=== Provided material ===

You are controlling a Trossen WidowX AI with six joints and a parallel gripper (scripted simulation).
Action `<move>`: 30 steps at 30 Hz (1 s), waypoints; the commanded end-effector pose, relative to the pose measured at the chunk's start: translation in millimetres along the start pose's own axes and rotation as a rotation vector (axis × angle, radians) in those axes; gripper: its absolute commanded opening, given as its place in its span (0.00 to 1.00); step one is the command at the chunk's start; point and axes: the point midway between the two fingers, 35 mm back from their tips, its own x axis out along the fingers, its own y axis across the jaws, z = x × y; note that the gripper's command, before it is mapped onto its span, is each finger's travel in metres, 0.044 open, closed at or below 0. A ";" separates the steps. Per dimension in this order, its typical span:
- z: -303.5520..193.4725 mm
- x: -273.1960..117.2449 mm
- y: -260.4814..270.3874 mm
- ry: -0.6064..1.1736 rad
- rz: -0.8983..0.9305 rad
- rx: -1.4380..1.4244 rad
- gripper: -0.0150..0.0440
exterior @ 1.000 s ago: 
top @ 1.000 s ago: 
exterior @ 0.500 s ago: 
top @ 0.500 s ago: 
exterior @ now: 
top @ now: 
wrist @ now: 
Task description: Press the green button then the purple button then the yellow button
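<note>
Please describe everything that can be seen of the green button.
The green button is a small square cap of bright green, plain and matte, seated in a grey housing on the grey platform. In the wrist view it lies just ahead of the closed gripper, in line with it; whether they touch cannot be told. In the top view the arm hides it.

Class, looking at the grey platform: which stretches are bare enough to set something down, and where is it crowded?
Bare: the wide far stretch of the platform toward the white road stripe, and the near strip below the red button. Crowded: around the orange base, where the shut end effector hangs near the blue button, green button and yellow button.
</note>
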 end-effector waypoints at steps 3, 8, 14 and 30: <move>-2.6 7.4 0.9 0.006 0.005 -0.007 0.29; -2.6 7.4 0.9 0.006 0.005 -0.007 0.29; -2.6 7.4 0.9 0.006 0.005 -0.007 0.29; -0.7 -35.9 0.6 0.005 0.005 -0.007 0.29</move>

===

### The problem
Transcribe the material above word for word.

### Response to the exercise
You are controlling a Trossen WidowX AI with six joints and a parallel gripper (scripted simulation).
Action `<move>`: 30 steps at 30 Hz (1 s), waypoints; the commanded end-effector pose, relative to the pose measured at the chunk's start: translation in millimetres along the start pose's own axes and rotation as a rotation vector (axis × angle, radians) in those axes; gripper: its absolute commanded opening, given as its place in its span (0.00 to 1.00); step one is the command at the chunk's start; point and axes: the point midway between the two fingers, 35 mm back from their tips, its own x axis out along the fingers, its own y axis across the jaws, z = x × y; note that the gripper's command, before it is mapped onto its span, is each finger's travel in metres, 0.044 open, closed at or below 0. A ";" separates the steps. Per dimension in this order, its typical span:
- z: -303.5520..193.4725 mm
- x: -273.1960..117.2449 mm
- y: -260.4814..270.3874 mm
- ry: -0.6064..1.1736 rad
- rz: -0.8983..0.9305 rad
- rx: -1.4380..1.4244 rad
- gripper: -0.0150..0.0440
exterior @ 1.000 s ago: 
top @ 1.000 s ago: 
exterior @ 0.500 s ago: 
top @ 0.500 s ago: 
exterior @ now: 
top @ now: 
wrist @ now: 
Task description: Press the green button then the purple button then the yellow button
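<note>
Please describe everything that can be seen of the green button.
The green button is a small square cap of bright green, plain and matte, seated in a grey housing on the grey platform. In the wrist view it lies just ahead of the closed gripper, in line with it; whether they touch cannot be told. In the top view the arm hides it.

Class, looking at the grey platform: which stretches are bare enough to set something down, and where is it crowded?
Bare: the wide far stretch of the platform toward the white road stripe, and the near strip below the red button. Crowded: around the orange base, where the shut end effector hangs near the blue button, green button and yellow button.
</note>
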 end-effector waypoints at steps 3, 8, 14 and 30: <move>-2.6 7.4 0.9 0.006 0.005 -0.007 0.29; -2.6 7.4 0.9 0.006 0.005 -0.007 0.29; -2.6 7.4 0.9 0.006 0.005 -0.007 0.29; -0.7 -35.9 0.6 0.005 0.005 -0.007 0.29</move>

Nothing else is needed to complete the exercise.